» Exercise objective
The listing below is to be copied in full, line by line.

» Data extract
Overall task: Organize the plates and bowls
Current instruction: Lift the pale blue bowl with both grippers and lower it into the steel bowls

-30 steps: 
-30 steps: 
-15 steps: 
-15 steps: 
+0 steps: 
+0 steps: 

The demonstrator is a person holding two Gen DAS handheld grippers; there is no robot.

» Response
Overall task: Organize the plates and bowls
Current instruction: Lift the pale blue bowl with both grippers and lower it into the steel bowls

-30 steps: 
-30 steps: 
-15 steps: 
-15 steps: 
+0 steps: 
+0 steps: 

The demonstrator is a person holding two Gen DAS handheld grippers; there is no robot.

This exercise has been fully answered.